── Input data ──
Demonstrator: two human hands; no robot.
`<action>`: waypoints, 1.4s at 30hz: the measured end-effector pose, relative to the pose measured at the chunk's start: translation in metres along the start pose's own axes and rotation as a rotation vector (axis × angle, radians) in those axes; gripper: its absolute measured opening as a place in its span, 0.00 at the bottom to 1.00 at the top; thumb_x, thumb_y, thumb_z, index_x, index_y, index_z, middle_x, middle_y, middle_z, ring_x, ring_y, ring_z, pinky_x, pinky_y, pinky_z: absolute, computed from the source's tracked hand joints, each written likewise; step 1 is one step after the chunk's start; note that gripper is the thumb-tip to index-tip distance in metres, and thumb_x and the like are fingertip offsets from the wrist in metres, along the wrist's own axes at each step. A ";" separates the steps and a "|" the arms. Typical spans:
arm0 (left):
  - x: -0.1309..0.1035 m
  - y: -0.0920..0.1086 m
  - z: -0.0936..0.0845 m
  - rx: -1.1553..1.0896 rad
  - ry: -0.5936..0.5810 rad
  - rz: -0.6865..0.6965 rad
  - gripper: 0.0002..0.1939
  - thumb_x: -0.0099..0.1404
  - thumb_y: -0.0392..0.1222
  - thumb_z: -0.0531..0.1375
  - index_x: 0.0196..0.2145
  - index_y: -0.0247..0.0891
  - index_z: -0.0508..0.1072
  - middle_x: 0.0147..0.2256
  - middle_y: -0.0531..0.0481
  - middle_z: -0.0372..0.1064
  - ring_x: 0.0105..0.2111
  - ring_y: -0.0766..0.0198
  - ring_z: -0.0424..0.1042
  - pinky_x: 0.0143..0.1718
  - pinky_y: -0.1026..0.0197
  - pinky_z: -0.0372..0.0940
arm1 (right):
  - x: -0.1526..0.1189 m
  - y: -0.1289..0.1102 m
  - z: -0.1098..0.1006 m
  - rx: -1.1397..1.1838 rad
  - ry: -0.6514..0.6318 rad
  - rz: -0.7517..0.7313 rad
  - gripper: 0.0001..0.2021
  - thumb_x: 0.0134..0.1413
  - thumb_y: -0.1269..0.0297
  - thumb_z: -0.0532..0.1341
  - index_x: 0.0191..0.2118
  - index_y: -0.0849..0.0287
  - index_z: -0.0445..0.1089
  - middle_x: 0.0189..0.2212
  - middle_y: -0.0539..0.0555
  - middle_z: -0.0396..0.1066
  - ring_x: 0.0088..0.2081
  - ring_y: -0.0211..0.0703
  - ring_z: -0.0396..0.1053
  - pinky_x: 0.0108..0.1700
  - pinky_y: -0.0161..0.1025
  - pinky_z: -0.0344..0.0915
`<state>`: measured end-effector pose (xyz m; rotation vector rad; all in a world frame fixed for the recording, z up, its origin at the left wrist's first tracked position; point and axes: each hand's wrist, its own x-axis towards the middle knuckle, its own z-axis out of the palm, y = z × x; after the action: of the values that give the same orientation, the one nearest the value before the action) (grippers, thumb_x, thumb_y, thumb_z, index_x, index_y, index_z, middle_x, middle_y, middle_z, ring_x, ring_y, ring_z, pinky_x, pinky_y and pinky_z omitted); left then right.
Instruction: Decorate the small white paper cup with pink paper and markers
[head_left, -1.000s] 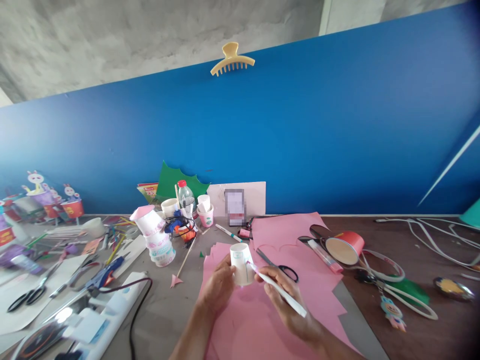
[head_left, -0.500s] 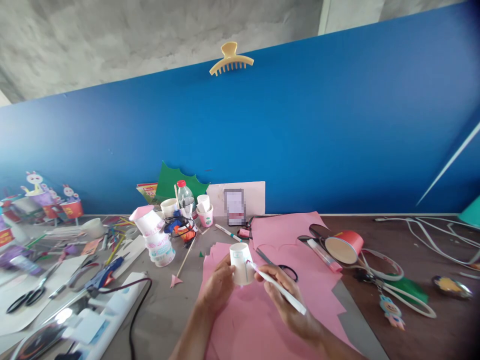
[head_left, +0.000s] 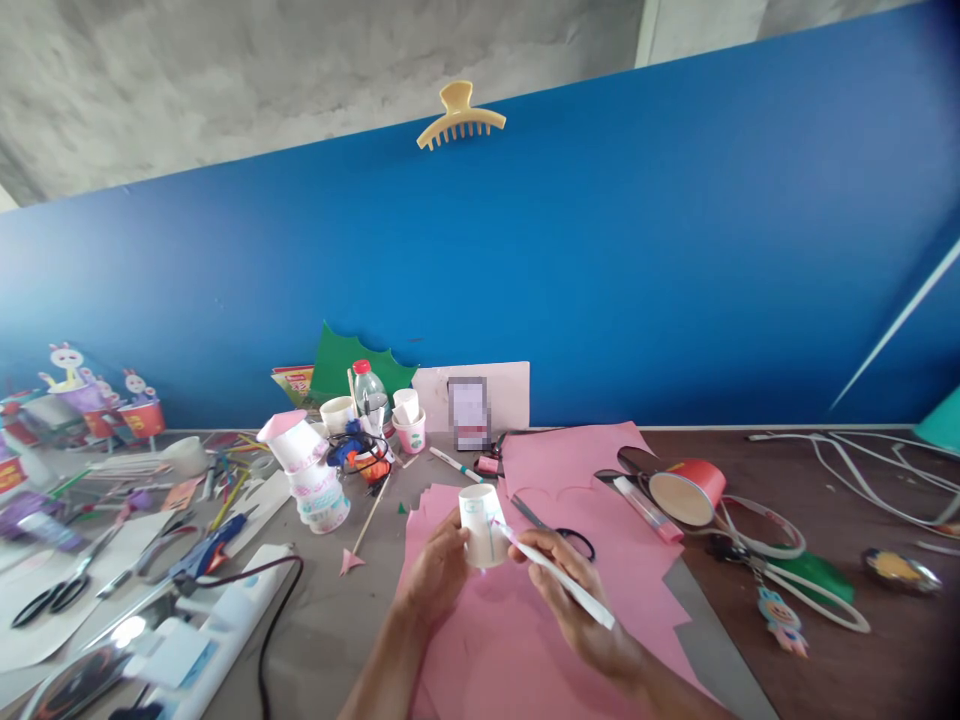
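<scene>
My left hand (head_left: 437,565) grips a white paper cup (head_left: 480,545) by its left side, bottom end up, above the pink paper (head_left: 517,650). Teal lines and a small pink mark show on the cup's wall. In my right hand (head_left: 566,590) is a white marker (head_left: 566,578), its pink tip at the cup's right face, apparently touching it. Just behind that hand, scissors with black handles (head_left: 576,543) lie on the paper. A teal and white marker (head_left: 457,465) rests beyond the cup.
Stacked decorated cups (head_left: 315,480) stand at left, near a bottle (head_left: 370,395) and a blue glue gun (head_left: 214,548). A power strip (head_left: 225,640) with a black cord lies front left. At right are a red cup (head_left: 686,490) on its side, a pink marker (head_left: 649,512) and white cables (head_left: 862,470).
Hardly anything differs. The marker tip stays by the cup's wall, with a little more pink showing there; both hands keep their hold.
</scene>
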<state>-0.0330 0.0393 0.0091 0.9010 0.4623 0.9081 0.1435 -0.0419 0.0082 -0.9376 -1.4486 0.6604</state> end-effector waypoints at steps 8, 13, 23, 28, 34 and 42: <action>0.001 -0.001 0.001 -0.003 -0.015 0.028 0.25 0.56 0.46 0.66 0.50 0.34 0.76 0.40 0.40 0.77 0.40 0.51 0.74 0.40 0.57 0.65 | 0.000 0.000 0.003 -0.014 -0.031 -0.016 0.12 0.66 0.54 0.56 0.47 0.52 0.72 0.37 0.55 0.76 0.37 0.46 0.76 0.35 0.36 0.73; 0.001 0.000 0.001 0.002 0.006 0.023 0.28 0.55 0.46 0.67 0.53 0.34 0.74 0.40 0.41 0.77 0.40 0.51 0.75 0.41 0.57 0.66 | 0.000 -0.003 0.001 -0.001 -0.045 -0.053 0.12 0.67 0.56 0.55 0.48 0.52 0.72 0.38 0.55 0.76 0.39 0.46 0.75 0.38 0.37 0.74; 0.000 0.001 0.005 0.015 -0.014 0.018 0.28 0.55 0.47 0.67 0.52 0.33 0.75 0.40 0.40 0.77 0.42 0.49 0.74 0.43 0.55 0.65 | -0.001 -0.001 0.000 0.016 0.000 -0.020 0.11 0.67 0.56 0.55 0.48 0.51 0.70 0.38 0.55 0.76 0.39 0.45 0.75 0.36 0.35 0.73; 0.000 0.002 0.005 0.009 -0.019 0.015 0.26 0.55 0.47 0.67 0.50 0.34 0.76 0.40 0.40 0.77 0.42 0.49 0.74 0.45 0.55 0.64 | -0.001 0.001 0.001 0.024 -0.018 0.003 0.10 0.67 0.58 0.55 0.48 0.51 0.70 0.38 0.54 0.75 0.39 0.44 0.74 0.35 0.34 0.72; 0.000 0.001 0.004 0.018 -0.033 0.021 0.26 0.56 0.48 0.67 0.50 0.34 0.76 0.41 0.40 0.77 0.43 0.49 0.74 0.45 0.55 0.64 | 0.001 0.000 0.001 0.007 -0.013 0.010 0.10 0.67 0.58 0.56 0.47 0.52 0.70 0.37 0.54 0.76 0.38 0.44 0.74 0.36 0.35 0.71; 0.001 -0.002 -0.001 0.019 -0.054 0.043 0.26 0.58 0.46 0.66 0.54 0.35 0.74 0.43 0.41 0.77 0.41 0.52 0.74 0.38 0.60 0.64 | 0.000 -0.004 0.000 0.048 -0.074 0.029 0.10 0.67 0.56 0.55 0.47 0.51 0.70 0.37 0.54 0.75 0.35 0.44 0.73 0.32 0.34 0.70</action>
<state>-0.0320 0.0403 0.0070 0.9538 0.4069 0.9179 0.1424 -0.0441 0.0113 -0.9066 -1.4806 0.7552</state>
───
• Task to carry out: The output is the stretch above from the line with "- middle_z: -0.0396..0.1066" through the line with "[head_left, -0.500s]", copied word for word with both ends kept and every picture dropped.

• Finished task:
  - middle_z: -0.0396..0.1066
  - ring_x: 0.0088..0.2081
  - ring_y: -0.0211..0.0703
  - ring_z: -0.0396..0.1053
  - pinky_x: 0.0108..0.1700
  - pinky_y: -0.0161..0.1025
  - pinky_z: -0.0344..0.0915
`<state>`: measured end-effector pose (xyz m; rotation vector rad; all in a world frame fixed for the recording, z up, its origin at the left wrist's first tracked position; point and axes: each hand's wrist, its own x-axis towards the middle knuckle, its own z-axis out of the palm, y = z × x; after the action: of the values that give the same orientation, the one nearest the value before the action) (grippers, thumb_x, thumb_y, thumb_z, index_x, index_y, index_z, middle_x, middle_y, middle_z, ring_x, ring_y, ring_z, pinky_x, pinky_y and pinky_z omitted); left then right.
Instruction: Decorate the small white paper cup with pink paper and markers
[head_left, -1.000s] 
[head_left, -0.500s] 

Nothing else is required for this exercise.